There is not enough satellite bandwidth for communication provider networks to fully rely on satellite as a complete fallback option to serve their customers, but individual businesses and consumers can. In Perth, Australia, I use a fixed-line Internet connection complemented by Starlink. I have router equipment that combines the bandwidth from both connections, allowing me to match network characteristics to application requirements.

This exemplifies an important factor to consider when choosing among various types of Internet connectivity: understanding the characteristics of your applications and aligning them with the network’s capabilities. For instance, the Starlink connection offers significantly higher downstream bandwidth compared to my fixed-line connection, making it more suitable for activities like streaming video or general web browsing. In these scenarios, latency or occasional connection drops are not critical issues as most streaming services buffer a few minutes of video in advance to accommodate potential network interruptions.

When it comes to video conferencing or recording The Internet Report podcast, however, I usually opt for a fixed-line connection. For real-time applications like these, where I’m engaging in conversations with people around the world, it’s essential to minimize latency and ensure consistent service. Inconsistent lag or signal drops can lead to a degraded experience (not to mention an awkward conversation!). Therefore, I prioritize reducing latency and improving consistency, even if it means sacrificing some bandwidth, by using the network that best fits the requirements of these applications.

This comes back to a favorite theme of mine: having a holistic understanding of your overall service delivery chain. Resilience is about keeping the lights on, making sure you always have sufficient connectivity to meet your demands. Whether you opt for fixed-line as your primary connection and satellite as your fallback, or vice versa, will depend on your individual requirements.

One important requirement to consider is the need for reliable connectivity while on the move. Initially, Starlink focused on providing satellite connectivity to specific fixed locations. However, it now offers Starlink Mini, which allows you to take a portable unit with you when you travel.
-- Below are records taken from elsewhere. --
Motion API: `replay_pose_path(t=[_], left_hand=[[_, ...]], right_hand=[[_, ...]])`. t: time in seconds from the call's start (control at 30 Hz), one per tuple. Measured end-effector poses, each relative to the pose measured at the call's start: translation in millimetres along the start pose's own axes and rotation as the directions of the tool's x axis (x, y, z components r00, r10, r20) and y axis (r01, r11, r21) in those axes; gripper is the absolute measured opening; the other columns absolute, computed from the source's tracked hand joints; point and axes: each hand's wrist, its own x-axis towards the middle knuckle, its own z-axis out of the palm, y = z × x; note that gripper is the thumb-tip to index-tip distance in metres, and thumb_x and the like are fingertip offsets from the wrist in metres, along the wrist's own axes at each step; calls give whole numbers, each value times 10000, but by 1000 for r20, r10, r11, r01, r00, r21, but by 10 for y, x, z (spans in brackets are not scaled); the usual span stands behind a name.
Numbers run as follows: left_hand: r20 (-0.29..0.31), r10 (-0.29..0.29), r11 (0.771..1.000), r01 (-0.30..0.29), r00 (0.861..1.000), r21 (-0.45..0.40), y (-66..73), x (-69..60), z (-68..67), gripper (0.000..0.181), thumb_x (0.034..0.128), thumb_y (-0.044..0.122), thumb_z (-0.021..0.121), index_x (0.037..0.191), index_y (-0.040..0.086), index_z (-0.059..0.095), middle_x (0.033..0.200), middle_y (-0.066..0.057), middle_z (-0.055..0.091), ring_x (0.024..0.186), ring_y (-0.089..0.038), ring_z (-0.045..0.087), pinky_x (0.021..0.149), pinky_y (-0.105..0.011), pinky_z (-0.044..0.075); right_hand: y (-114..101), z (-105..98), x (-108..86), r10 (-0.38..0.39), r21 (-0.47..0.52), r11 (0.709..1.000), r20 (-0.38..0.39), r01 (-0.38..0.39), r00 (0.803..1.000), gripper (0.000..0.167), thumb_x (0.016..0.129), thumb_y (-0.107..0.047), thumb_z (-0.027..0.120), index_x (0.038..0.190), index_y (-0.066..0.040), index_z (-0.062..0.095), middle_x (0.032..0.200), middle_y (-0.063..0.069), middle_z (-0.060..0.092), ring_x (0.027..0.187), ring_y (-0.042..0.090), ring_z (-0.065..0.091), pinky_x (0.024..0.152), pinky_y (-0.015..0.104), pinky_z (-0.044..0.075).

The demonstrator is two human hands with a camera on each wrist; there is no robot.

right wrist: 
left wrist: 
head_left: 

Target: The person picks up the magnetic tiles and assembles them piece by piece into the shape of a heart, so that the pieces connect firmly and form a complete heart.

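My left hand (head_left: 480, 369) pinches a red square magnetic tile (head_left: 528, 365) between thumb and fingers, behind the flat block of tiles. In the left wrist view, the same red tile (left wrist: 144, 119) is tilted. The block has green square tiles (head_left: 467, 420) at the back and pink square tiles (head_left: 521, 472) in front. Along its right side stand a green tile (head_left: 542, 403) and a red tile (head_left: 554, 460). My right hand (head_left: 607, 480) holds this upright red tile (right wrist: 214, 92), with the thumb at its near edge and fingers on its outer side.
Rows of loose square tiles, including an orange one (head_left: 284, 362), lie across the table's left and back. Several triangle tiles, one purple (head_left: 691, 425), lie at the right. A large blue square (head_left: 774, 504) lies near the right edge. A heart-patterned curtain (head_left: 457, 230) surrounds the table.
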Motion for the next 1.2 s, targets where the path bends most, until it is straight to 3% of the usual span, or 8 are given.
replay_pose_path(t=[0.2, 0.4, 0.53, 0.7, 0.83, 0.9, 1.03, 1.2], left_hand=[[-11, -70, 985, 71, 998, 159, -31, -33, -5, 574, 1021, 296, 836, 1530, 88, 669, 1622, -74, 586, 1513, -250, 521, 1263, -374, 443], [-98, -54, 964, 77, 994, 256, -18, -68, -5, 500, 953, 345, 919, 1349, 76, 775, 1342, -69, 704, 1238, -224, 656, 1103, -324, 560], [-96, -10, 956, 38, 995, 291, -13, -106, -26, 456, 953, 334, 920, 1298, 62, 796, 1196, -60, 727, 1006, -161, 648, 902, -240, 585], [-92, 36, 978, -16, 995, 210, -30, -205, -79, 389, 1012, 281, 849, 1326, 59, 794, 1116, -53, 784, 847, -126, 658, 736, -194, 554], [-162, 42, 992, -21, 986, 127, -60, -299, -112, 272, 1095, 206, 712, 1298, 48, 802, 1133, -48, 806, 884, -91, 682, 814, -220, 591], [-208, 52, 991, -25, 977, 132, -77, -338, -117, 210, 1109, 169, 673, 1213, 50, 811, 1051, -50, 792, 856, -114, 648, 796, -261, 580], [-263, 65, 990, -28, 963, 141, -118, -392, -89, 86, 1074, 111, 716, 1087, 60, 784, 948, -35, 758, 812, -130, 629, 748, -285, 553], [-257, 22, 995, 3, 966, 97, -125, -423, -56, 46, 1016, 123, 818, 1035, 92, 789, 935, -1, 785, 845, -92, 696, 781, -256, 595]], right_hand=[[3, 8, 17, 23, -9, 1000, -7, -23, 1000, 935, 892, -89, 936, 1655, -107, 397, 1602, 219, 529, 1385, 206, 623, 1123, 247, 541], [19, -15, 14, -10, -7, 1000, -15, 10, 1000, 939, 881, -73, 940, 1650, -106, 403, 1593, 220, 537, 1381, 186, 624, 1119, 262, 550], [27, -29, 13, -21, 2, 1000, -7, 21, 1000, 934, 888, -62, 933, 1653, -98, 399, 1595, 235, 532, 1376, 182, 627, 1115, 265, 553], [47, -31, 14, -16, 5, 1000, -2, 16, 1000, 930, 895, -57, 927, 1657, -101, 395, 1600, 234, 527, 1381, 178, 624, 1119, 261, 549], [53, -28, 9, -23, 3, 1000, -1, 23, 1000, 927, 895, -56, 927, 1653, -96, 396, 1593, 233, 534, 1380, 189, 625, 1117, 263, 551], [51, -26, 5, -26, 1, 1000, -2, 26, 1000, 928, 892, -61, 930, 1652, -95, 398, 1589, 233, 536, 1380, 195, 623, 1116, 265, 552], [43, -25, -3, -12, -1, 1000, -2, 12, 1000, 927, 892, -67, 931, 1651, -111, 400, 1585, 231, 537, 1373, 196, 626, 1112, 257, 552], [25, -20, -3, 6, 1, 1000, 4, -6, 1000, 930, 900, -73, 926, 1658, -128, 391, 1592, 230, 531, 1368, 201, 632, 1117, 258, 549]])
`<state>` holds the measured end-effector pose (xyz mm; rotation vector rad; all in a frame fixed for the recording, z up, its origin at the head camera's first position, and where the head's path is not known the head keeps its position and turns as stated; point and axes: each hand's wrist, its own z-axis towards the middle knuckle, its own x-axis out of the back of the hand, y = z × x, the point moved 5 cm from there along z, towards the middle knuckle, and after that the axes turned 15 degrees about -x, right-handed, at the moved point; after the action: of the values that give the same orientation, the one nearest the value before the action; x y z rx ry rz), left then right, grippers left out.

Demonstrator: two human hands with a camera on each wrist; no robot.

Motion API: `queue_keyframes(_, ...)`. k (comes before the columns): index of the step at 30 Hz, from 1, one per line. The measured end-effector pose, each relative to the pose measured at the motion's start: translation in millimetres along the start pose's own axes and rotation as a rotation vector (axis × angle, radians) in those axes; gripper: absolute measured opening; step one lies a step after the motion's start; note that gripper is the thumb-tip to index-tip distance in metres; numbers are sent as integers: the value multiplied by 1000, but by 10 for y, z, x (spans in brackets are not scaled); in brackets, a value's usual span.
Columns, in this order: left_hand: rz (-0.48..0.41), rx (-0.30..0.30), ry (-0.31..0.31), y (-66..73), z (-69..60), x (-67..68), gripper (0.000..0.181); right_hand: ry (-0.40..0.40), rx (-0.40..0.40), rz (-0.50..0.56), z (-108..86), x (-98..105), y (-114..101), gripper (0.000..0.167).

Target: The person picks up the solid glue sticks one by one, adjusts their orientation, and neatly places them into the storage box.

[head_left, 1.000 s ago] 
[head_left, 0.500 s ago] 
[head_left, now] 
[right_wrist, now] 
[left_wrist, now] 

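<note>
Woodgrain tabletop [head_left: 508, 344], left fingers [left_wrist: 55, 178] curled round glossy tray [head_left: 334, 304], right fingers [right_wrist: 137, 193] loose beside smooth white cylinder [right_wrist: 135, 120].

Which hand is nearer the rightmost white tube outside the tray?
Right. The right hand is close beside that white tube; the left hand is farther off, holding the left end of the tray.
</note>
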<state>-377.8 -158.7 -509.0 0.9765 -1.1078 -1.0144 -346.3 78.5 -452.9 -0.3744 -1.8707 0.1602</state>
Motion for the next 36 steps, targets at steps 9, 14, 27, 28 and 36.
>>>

Additionally, special equipment is available for use on boats, where other coverage options might be limited. As a result, given these on-the-move use cases, satellite connectivity may be used in conjunction with 4G or 5G services, instead of relying solely on fixed-line connections. This creates an entirely different set of characteristics to compare.

Improving Traffic Flow

Although satellite connectivity presents challenges, particularly the risk of service interruptions, various traffic management measures are being developed to mitigate these risks and enhance resilience.

One such measure is the TCP BBR (Bottleneck Bandwidth and Round-trip propagation time) congestion control algorithm created by Google, which is utilized for services like YouTube and Google Cloud. Unlike traditional algorithms such as CUBIC, which rely on packet loss to detect congestion, BBR assesses the available bandwidth between the sender and receiver and optimizes the data transmission rate accordingly. It continuously monitors the round-trip time and adjusts the data rates to adapt to changing network conditions.

This approach is especially beneficial for high-latency connections like satellite Internet, as BBR aims to maximize throughput without significantly reducing transmission speeds when packet loss occurs, as older algorithms tended to do.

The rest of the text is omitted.